### What is expected
Scan the listing below and copy each line holding the word "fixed".

--- Given information Enclosed Below ---

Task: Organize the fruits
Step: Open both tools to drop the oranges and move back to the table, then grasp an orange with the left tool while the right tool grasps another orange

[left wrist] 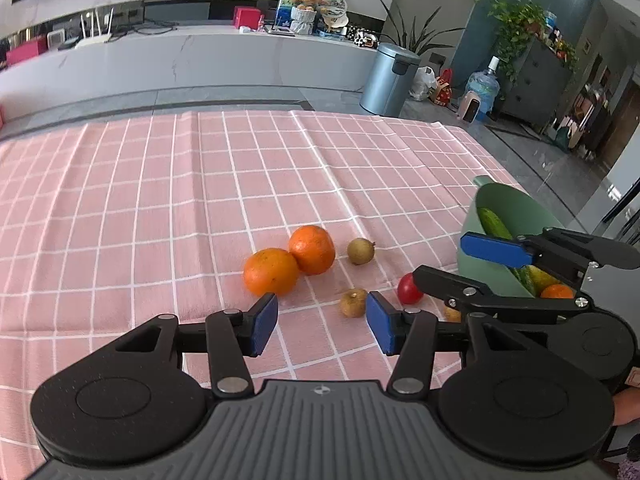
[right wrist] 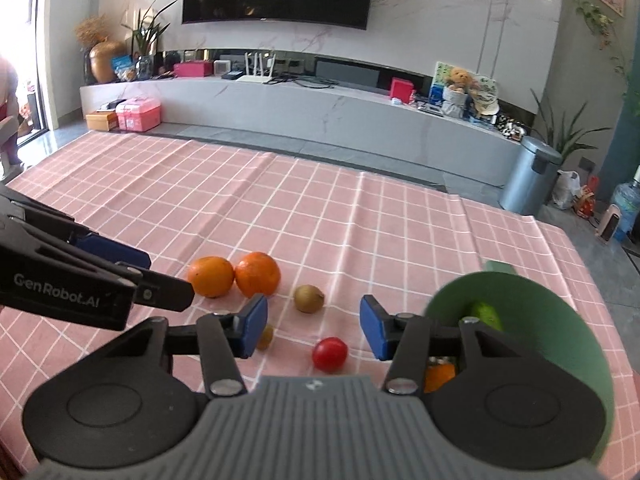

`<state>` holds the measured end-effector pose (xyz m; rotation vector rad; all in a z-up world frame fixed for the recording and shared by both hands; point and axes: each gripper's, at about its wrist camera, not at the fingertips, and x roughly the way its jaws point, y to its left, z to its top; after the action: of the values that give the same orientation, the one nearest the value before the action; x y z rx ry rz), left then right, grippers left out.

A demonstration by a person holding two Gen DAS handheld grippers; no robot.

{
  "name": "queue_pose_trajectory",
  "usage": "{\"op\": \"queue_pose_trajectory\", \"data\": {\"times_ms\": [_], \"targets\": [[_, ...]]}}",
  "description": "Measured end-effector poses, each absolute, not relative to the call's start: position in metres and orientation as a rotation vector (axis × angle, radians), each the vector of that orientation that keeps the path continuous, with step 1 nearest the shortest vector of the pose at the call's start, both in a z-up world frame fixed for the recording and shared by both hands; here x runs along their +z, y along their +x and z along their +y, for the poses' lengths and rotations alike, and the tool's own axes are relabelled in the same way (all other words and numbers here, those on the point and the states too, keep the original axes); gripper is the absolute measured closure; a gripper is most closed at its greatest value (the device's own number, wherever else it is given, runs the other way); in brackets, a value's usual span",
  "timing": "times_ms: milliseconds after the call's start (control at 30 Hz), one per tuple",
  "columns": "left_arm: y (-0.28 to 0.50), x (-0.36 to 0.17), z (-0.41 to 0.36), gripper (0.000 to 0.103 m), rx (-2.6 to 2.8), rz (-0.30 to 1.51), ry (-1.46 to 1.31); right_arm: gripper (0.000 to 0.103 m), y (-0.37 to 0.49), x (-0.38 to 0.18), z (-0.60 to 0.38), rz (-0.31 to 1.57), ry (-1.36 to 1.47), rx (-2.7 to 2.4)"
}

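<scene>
Two oranges (left wrist: pixel 272 271) (left wrist: pixel 312 249) lie touching on the pink checked cloth; they also show in the right wrist view (right wrist: pixel 211 276) (right wrist: pixel 257 274). Two small brown fruits (left wrist: pixel 361 251) (left wrist: pixel 353 302) and a red tomato (left wrist: pixel 409 289) lie nearby; the tomato shows in the right wrist view (right wrist: pixel 329 354) too. A green bowl (left wrist: pixel 476 264) at the right holds a cucumber (left wrist: pixel 494 222), an orange and other produce. My left gripper (left wrist: pixel 322 322) is open and empty, just short of the near brown fruit. My right gripper (right wrist: pixel 314 330) is open and empty over the tomato, beside the bowl (right wrist: pixel 532 312).
The pink cloth (left wrist: pixel 200 200) covers the table; its far edge and right edge drop to a grey floor. A metal bin (left wrist: pixel 390 80) and a low marble bench (right wrist: pixel 320 112) stand beyond the table.
</scene>
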<state>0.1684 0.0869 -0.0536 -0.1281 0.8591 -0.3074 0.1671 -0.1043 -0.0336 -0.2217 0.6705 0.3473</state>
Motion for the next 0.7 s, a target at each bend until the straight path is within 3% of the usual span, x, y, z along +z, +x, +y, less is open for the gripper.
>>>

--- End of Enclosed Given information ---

### Exercise solution
`<state>` holds the measured end-effector pose (xyz m; rotation vector rad; all in a z-up world frame fixed for the recording and shared by both hands; point and axes: each gripper's, at about its wrist camera, not at the fingertips, and x roughly the way its jaws point, y to its left, z to its top; after the action: of the values that give the same orientation, the one nearest the value before the action; x y z rx ry rz), left then right, grippers left out.
  "description": "Measured end-effector poses, each absolute, not relative to the call's start: position in metres and orientation as a rotation vector (axis × angle, radians), each the vector of that orientation that keeps the path continuous, with step 1 nearest the shortest vector of the pose at the call's start, both in a z-up world frame fixed for the recording and shared by both hands; here x runs along their +z, y along their +x and z along their +y, for the poses' lengths and rotations alike, and the tool's own axes are relabelled in the same way (all other words and numbers here, those on the point and the states too, keep the original axes); gripper is the absolute measured closure; a gripper is most closed at its greatest value (the device's own number, wherever else it is given, runs the other way); in brackets, a value's usual span",

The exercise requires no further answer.